▶ **Task item**: Go through the entries below and print, exactly, the lines starting at the one with "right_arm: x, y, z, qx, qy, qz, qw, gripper" and ending at the one with "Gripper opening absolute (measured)", keeping both ends and no others.

▶ **Excerpts from a dataset**:

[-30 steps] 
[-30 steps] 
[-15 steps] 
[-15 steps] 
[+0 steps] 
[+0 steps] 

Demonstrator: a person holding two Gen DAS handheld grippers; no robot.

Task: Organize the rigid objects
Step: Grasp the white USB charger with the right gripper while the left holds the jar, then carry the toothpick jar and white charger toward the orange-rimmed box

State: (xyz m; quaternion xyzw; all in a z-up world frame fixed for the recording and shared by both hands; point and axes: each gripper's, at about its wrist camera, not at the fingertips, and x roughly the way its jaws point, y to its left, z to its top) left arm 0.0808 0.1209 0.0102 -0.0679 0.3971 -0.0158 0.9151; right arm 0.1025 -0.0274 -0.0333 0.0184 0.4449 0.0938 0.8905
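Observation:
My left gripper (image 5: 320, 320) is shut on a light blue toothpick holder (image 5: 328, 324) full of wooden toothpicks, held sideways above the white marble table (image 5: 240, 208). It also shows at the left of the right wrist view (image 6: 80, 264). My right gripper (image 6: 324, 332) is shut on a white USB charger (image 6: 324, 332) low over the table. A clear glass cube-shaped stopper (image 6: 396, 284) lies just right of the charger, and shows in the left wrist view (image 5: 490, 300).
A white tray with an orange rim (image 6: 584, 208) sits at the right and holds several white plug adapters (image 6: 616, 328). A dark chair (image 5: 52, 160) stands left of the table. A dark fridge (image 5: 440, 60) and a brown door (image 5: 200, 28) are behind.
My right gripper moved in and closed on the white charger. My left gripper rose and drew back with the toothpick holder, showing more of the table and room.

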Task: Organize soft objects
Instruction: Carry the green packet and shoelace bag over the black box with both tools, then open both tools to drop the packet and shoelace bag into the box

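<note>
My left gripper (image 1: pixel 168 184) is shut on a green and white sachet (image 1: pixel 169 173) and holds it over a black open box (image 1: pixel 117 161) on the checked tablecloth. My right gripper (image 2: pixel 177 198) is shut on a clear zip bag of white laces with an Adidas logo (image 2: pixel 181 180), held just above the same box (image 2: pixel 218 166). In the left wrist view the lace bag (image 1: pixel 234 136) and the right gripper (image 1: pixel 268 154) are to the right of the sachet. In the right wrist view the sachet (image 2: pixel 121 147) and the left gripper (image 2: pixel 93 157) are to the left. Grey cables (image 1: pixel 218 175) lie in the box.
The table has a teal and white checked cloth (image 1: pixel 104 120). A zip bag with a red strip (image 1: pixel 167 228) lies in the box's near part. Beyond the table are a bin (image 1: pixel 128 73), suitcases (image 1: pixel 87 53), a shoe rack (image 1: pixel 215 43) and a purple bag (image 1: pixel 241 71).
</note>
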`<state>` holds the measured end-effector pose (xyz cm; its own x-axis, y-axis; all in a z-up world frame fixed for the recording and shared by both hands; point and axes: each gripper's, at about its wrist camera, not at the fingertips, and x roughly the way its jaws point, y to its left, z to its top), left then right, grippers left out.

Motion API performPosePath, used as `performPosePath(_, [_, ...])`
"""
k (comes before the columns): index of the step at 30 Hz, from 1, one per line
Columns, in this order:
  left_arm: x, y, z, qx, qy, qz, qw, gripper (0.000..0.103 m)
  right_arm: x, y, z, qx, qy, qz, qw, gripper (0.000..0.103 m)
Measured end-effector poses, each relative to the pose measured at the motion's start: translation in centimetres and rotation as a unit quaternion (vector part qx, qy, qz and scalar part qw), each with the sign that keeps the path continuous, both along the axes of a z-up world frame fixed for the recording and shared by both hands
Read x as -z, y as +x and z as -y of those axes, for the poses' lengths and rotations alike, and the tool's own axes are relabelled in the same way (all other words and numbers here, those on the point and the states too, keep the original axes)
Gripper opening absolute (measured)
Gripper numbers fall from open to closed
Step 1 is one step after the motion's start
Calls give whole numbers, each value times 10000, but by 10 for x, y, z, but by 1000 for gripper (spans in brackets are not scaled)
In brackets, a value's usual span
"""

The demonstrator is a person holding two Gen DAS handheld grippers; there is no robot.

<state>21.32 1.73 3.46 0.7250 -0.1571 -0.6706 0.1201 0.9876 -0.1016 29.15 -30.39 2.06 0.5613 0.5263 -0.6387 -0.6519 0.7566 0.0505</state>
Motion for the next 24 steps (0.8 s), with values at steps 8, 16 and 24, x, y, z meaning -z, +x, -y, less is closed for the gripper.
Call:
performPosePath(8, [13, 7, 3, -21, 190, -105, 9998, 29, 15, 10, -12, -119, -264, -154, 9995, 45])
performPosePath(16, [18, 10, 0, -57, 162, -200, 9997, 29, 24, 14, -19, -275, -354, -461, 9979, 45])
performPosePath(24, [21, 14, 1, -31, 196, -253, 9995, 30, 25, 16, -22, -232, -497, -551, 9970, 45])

▶ **Output below**:
  right_arm: x, y, z, qx, qy, qz, qw, gripper (0.000..0.103 m)
Measured end-effector poses, each relative to the pose measured at the motion's start: translation in centimetres and rotation as a unit quaternion (vector part qx, qy, qz and scalar part qw), each with the sign that keeps the path continuous, both along the axes of a z-up world frame fixed for the recording and shared by both hands
Read x as -z, y as +x and z as -y of those axes, for the poses' lengths and rotations alike, and the tool's own axes are relabelled in the same way (all other words and numbers here, those on the point and the states too, keep the original axes)
Gripper opening absolute (measured)

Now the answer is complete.